Except for Meta, Amazon and Nvidia, Mega Cap tech stocks were underperformers for the month.  Apple and Google shed around 5%. Tesla dropped out of the top 10.   But Nvidia rallied 18% and represented 20% of the S&P 500’s gains for the month.  Amazon’s 14% gain for the month on the heels of reporting solid earnings and its inclusion in the DJIA helped the consumer discretionary sector outperform, as AMZN is some 25% of that sector by market capitalization.

We welcome an environment where the market advances are not reliant on the generals to carry the entire market.  With such broadening, the trades effected for the month reflected a 30% reduction in large growth, a 40% increase in large value, as QQQs and S&P 500 were trimmed and the proceeds were used to increase exposure to large cap value, mid cap growth, and international stocks.  Japan traded to a new all-time high, recovering from its prior peak in 1989!

Most stocks in the materials and industrials sectors lean more in the value camp, which exposure in our model portfolios increased during the month.

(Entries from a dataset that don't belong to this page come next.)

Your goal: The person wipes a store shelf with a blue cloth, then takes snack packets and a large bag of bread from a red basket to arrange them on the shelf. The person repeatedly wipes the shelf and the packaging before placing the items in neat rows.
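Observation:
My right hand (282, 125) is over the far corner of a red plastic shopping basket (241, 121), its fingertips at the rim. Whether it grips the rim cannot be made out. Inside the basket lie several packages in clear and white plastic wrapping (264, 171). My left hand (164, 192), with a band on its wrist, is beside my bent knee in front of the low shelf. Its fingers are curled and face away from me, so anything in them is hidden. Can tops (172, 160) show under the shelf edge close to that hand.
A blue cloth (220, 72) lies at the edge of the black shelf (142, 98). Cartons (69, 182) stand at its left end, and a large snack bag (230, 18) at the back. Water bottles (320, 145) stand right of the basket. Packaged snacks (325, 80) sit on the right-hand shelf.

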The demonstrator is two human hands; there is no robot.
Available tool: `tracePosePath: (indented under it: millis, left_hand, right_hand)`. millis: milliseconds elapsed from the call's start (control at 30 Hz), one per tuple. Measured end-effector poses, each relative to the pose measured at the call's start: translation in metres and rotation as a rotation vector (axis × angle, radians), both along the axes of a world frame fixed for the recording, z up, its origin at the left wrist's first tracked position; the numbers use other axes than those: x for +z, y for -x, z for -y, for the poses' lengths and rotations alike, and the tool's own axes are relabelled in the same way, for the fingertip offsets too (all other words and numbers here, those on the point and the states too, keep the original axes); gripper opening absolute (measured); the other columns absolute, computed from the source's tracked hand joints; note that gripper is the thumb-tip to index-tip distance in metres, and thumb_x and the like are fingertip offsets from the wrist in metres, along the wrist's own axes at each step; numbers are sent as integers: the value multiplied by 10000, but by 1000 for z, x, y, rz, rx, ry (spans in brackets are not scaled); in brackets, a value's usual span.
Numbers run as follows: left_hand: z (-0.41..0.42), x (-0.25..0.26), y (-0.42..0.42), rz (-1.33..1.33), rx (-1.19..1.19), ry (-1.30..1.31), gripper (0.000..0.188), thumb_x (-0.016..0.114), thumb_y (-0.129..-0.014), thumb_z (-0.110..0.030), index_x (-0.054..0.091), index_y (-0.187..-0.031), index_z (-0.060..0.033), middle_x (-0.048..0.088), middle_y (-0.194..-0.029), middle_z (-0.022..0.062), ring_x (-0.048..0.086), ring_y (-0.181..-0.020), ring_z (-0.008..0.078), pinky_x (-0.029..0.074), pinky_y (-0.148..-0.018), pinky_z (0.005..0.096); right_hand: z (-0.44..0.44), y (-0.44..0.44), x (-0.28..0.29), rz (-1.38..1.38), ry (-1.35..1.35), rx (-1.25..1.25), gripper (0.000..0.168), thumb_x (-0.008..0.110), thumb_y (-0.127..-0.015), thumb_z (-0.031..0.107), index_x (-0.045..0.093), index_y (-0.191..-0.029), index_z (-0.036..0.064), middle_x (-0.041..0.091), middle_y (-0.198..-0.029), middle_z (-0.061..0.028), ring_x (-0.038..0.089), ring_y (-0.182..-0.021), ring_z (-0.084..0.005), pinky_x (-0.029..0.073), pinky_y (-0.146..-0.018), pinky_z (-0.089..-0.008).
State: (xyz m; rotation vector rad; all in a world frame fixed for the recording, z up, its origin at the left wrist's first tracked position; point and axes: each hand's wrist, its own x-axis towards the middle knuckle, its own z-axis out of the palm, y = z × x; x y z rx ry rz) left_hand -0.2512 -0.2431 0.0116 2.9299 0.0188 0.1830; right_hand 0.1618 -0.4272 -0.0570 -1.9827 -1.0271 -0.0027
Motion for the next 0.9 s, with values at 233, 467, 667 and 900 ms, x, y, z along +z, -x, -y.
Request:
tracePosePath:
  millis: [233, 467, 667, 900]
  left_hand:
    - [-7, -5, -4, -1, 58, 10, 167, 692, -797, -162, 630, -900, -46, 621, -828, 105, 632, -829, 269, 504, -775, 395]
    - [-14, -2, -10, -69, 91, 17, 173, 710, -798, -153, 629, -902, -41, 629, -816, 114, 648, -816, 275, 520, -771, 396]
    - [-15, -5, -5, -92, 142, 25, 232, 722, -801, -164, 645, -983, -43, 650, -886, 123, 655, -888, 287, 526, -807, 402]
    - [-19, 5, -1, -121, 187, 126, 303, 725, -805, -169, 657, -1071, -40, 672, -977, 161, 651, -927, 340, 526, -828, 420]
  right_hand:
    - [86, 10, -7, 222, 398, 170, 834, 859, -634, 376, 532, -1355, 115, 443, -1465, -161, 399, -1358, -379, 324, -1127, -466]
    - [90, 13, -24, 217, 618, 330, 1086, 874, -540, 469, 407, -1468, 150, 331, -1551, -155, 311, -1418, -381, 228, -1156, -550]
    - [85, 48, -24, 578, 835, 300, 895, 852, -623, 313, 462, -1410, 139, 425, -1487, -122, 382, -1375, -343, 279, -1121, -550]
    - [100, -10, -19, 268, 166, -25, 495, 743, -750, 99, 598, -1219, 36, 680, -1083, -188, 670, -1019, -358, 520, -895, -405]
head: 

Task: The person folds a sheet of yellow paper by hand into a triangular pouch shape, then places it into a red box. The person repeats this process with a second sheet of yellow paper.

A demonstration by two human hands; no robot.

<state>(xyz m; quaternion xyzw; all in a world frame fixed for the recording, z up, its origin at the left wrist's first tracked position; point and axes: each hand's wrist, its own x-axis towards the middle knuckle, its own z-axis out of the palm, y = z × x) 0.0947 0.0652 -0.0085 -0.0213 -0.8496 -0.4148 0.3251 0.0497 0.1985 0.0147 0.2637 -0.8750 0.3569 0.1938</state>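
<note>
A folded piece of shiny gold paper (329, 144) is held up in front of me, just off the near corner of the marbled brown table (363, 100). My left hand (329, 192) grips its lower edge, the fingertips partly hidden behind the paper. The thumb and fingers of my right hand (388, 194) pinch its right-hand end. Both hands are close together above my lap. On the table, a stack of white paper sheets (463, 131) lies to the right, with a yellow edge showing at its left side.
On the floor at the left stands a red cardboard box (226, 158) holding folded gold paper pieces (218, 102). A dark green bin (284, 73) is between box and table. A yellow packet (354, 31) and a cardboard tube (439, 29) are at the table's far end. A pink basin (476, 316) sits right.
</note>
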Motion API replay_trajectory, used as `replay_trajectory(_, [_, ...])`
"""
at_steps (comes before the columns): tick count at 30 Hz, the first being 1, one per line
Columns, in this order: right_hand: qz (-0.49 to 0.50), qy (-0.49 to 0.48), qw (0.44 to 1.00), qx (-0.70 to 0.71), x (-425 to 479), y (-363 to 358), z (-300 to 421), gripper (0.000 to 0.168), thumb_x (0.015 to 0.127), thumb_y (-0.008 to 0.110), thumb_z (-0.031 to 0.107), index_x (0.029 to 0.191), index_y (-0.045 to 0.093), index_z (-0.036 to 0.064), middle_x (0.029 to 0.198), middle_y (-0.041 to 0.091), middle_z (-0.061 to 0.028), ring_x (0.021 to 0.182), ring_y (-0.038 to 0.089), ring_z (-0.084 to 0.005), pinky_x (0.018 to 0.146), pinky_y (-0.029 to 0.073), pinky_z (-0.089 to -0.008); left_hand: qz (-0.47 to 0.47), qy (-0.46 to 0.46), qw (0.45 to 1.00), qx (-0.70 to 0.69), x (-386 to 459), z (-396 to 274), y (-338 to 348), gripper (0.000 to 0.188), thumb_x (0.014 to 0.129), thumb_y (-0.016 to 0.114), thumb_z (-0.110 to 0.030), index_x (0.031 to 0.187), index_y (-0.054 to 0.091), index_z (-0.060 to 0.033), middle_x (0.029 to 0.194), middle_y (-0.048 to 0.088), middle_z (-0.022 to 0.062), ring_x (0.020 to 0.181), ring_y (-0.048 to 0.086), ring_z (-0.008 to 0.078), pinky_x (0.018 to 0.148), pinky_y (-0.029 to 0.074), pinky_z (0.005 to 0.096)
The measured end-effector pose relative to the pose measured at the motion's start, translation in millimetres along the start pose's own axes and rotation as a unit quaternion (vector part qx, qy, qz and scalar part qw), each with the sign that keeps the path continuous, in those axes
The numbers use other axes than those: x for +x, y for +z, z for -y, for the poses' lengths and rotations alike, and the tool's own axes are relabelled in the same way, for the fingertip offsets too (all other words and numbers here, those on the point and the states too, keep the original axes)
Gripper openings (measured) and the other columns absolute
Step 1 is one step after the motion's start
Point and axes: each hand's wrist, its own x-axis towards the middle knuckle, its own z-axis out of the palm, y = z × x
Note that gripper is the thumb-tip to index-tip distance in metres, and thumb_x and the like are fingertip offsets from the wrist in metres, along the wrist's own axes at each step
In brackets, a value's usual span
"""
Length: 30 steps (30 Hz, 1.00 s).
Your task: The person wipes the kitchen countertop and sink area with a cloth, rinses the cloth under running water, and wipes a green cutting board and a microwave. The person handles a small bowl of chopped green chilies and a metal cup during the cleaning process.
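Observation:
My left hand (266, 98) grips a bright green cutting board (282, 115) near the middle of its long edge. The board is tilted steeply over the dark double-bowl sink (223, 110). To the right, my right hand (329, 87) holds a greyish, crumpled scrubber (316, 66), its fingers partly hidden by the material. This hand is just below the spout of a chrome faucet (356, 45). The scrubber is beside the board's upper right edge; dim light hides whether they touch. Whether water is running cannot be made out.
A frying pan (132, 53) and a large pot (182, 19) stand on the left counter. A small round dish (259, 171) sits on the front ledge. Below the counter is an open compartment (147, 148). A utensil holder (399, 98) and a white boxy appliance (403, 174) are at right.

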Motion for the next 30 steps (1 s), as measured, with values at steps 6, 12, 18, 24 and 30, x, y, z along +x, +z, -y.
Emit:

We are pleased to observe how our process gradually rotated out of large cap growth to create a more diversified allocation.

Looking Ahead

In our opinion we are probably entering a period of calm.  With earnings season in the rearview mirror, and the Fed widely expected to NOT cut rates during the march meeting, the market will likely trend in a narrow range.  We don’t anticipate the rug being pulled out from us – the economy is still showing strength, jobs are plentiful, and inflation, while rising slightly over the past two months, is still much lower than it was a year ago.

Even in the face of less-than-ideal inflation data, the market is holding its own.  Valuations are stretched, but not overextended across the board.  After a 23% run up from the October 2023 lows, the S&P 500 should probably take a breather.

The next likely market moving event will probably be the upcoming earnings season, starting in mid-April, as well as the June Fed policy meeting, which the market is pricing in a meaningful probability of the first rate cut.  Should data come in less favorable leading up to June, then the Fed may either hold or start to cut, which decision will likely impact the market movement leading up to the Presidential election.

We wish you a happy Easter and Passover as we eagerly anticipate the early signs of spring and the seasonal warm up to follow.